MDEV-32168: Postpush fix for rpl_domain_id_filter_master_crash

While a replica may be reading events from the
primary, the primary is killed. Left to its own
devices, the IO thread may or may not stop in
error, depending on what it is doing when its
connection to the primary is killed (e.g. a
failed read results in an error, whereas if the
IO thread is idly waiting for events when the
connection dies, it will enter into a reconnect
loop and reconnect).

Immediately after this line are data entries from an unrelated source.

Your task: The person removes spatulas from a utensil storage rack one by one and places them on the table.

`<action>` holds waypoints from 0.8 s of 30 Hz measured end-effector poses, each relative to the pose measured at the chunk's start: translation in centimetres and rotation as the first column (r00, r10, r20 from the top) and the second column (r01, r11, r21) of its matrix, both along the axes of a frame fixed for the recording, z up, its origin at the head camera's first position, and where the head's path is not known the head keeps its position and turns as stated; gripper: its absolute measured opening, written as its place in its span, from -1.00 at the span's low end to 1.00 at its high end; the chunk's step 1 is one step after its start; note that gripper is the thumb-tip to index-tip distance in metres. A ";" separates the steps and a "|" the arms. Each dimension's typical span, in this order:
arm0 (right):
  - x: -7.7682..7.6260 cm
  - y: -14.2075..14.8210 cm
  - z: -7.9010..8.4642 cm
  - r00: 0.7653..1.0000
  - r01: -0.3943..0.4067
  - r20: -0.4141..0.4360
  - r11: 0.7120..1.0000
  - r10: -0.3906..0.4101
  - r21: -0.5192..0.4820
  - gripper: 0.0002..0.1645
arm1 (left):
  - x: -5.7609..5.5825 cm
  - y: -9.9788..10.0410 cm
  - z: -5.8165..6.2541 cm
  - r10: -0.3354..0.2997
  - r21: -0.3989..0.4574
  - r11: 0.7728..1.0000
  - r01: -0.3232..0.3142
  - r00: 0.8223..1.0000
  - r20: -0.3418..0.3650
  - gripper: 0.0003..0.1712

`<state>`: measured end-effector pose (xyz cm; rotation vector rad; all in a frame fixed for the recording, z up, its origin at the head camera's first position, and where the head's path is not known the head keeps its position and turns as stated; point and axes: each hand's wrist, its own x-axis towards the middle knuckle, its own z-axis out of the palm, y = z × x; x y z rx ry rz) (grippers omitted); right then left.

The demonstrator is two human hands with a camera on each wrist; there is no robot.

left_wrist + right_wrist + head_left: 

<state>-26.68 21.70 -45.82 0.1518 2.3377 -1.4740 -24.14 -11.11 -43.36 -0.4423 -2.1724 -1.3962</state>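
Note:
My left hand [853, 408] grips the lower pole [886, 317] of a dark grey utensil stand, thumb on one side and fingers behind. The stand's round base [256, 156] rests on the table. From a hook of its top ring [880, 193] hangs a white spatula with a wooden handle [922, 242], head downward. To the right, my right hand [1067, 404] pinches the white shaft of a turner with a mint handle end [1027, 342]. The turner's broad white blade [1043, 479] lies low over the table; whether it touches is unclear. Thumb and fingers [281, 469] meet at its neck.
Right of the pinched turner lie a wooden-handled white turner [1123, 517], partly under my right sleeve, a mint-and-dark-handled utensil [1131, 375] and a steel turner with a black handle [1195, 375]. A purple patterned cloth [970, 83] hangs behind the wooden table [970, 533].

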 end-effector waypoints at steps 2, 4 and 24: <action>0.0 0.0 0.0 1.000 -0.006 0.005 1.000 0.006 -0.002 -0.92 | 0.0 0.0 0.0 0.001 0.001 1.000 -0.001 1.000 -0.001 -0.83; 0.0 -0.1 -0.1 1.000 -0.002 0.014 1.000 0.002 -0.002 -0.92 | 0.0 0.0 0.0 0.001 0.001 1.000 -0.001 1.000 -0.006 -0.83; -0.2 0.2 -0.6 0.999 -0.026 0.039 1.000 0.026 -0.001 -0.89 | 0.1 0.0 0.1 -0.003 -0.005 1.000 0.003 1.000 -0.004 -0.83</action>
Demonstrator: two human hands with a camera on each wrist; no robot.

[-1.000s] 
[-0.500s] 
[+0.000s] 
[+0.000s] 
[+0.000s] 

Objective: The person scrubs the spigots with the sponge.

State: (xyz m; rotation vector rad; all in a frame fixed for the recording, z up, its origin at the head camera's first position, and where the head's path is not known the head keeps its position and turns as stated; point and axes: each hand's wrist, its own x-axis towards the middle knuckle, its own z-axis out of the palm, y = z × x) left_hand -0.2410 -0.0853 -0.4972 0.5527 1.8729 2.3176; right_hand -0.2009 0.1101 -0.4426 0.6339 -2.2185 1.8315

MDEV-32168 changed the test
to always wait for the reconnect, thus breaking
the error case, as the IO thread would be stopped
at a time of expecting it to be running.

The fix is to manually stop/start the IO thread
to ensure it is in a consistent state.

Note that rpl_domain_id_filter_master_crash.test
will need additional changes after fixing MDEV-33268

Reviewed By:
============
Kristian Nielsen <knielsen@knielsen-hq.org>
This commit is contained in:
Brandon Nesterenko 2024-01-17 07:14:11 -07:00
parent 3cd8875145
commit 01ca57ec16
2 changed files with 21 additions and 4 deletions

View file

@ -38,8 +38,9 @@ connection master;
include/rpl_start_server.inc [server_number=1]
# Master has restarted successfully
connection slave;
include/wait_for_slave_io_to_start.inc
include/wait_for_slave_sql_to_start.inc
include/stop_slave_sql.inc
include/stop_slave_io.inc
include/start_slave.inc
select * from ti;
a
1

View file

@ -67,10 +67,26 @@ connection master;
save_master_pos;
--connection slave
# Left to its own devices, the IO thread may or may not stop in error,
# depending on what it is doing when its connection to the primary is killed
# (e.g. a failed read results in an error, whereas if the IO thread is idly
# waiting for events when the connection dies, it will enter into a reconnect
# loop and reconnect). So we manually stop/start the IO thread to ensure it is
# in a consistent state
#
# FIXME: We shouldn't need to stop/start the SQL thread here, but due to
# MDEV-33268, we have to. So after fixing 33268, this should only stop/start
# the IO thread. Note the SQL thread must be stopped first due to an invalid
# DBUG_ASSERT in the IO thread's stop logic that depends on the state of the
# SQL thread (also reported and to be fixed in the same ticket).
#
--source include/stop_slave_sql.inc
--let rpl_allow_error=1
--source include/wait_for_slave_io_to_start.inc
--source include/stop_slave_io.inc
--let rpl_allow_error=
--source include/wait_for_slave_sql_to_start.inc
--source include/start_slave.inc
sync_with_master;
select * from ti;
select * from tm;